▶ **Exercise description**: The pictures do not go in the copy. Reproduce the rest of the entries exactly.
Supplied records START
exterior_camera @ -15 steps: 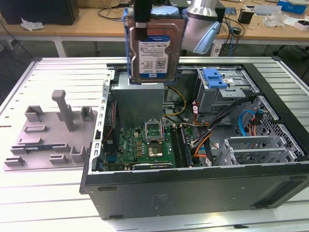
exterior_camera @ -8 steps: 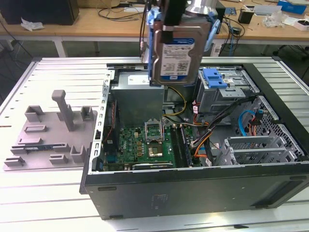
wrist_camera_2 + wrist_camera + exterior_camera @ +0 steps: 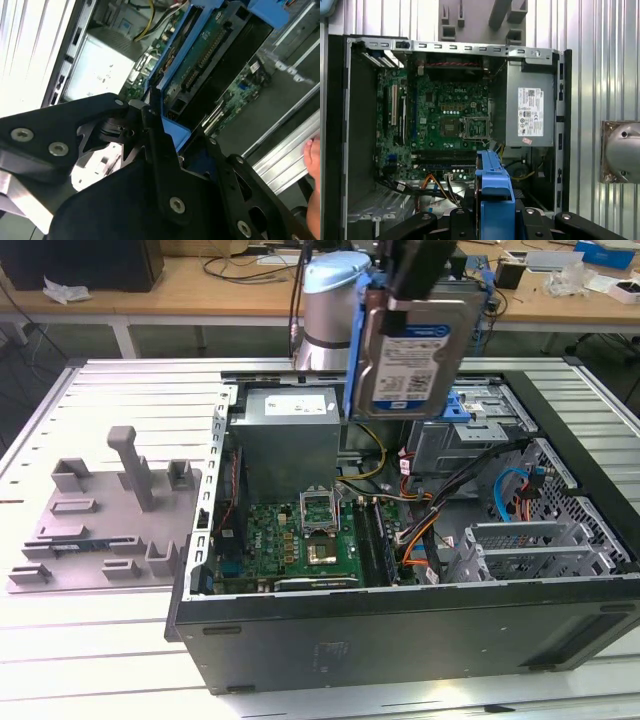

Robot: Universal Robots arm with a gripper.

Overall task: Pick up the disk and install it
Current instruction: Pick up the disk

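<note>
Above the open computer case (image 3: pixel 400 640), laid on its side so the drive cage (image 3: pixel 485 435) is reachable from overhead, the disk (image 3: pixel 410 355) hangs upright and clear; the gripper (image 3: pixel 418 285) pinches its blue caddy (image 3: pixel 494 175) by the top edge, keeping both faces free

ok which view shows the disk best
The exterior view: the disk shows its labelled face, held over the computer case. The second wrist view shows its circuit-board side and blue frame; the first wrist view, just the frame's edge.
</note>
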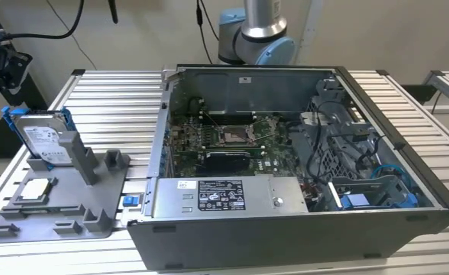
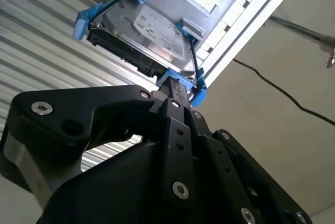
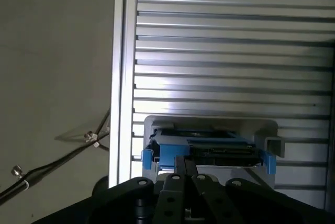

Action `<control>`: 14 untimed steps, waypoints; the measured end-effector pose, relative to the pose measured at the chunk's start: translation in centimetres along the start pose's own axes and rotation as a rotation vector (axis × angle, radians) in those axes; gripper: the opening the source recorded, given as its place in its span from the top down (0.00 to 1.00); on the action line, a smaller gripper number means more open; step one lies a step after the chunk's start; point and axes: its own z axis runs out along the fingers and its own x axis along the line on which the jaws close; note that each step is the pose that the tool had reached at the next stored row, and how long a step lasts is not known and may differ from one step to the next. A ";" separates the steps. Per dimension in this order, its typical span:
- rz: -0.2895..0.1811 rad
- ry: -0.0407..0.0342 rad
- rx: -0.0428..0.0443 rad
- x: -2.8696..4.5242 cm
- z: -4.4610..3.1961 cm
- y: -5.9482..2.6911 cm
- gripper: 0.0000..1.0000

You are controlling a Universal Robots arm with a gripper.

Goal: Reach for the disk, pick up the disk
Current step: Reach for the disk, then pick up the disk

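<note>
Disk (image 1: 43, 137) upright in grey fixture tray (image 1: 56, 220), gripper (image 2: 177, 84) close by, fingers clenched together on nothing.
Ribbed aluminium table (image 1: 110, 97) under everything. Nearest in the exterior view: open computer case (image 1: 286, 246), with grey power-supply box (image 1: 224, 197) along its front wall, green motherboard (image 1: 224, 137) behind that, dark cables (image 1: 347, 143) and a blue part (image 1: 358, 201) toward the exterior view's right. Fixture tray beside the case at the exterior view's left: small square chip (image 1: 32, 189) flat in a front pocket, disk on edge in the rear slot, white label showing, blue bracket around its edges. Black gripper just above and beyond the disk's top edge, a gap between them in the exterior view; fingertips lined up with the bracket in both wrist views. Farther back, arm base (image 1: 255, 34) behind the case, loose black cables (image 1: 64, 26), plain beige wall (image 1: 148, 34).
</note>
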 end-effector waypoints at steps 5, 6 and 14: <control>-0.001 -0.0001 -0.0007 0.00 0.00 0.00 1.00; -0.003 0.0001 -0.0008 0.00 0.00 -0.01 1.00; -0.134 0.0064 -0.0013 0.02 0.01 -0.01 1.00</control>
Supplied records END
▶ **Answer section**:
exterior_camera @ -15 steps: 
exterior_camera @ -8 steps: 
wrist_camera_2 + wrist_camera + exterior_camera @ +0 steps: 

Robot: Universal Robots arm with a gripper.

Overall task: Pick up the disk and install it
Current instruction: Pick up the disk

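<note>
Above the open computer case (image 3: pixel 400 640), laid on its side so the drive cage (image 3: pixel 485 435) is reachable from overhead, the disk (image 3: pixel 410 355) hangs upright and clear; the gripper (image 3: pixel 418 285) pinches its blue caddy (image 3: pixel 494 175) by the top edge, keeping both faces free

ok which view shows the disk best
The exterior view: the disk shows its labelled face, held over the computer case. The second wrist view shows its circuit-board side and blue frame; the first wrist view, just the frame's edge.
</note>
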
Action `<control>`: 14 untimed steps, waypoints; the measured end-effector pose, relative to the pose measured at the chunk's start: translation in centimetres along the start pose's own axes and rotation as a rotation vector (axis × angle, radians) in those axes; gripper: the opening the source recorded, given as its place in its span from the top down (0.00 to 1.00); on the action line, a smaller gripper number means more open; step one lies a step after the chunk's start; point and axes: its own z axis runs out along the fingers and its own x axis along the line on which the jaws close; note that each step is the pose that the tool had reached at the next stored row, and how long a step lasts is not known and may differ from one step to the next. A ";" separates the steps. Per dimension in this order, its typical span:
- rz: -0.2895..0.1811 rad
- ry: -0.0407..0.0342 rad
- rx: -0.0428..0.0443 rad
- x: -2.8696..4.5242 cm
- z: -4.4610..3.1961 cm
- y: -5.9482..2.6911 cm
- gripper: 0.0000..1.0000

You are controlling a Universal Robots arm with a gripper.

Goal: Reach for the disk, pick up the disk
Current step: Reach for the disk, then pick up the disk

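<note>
Disk (image 1: 43, 137) upright in grey fixture tray (image 1: 56, 220), gripper (image 2: 177, 84) close by, fingers clenched together on nothing.
Ribbed aluminium table (image 1: 110, 97) under everything. Nearest in the exterior view: open computer case (image 1: 286, 246), with grey power-supply box (image 1: 224, 197) along its front wall, green motherboard (image 1: 224, 137) behind that, dark cables (image 1: 347, 143) and a blue part (image 1: 358, 201) toward the exterior view's right. Fixture tray beside the case at the exterior view's left: small square chip (image 1: 32, 189) flat in a front pocket, disk on edge in the rear slot, white label showing, blue bracket around its edges. Black gripper just above and beyond the disk's top edge, a gap between them in the exterior view; fingertips lined up with the bracket in both wrist views. Farther back, arm base (image 1: 255, 34) behind the case, loose black cables (image 1: 64, 26), plain beige wall (image 1: 148, 34).
</note>
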 end-effector waypoints at steps 5, 6 and 14: <control>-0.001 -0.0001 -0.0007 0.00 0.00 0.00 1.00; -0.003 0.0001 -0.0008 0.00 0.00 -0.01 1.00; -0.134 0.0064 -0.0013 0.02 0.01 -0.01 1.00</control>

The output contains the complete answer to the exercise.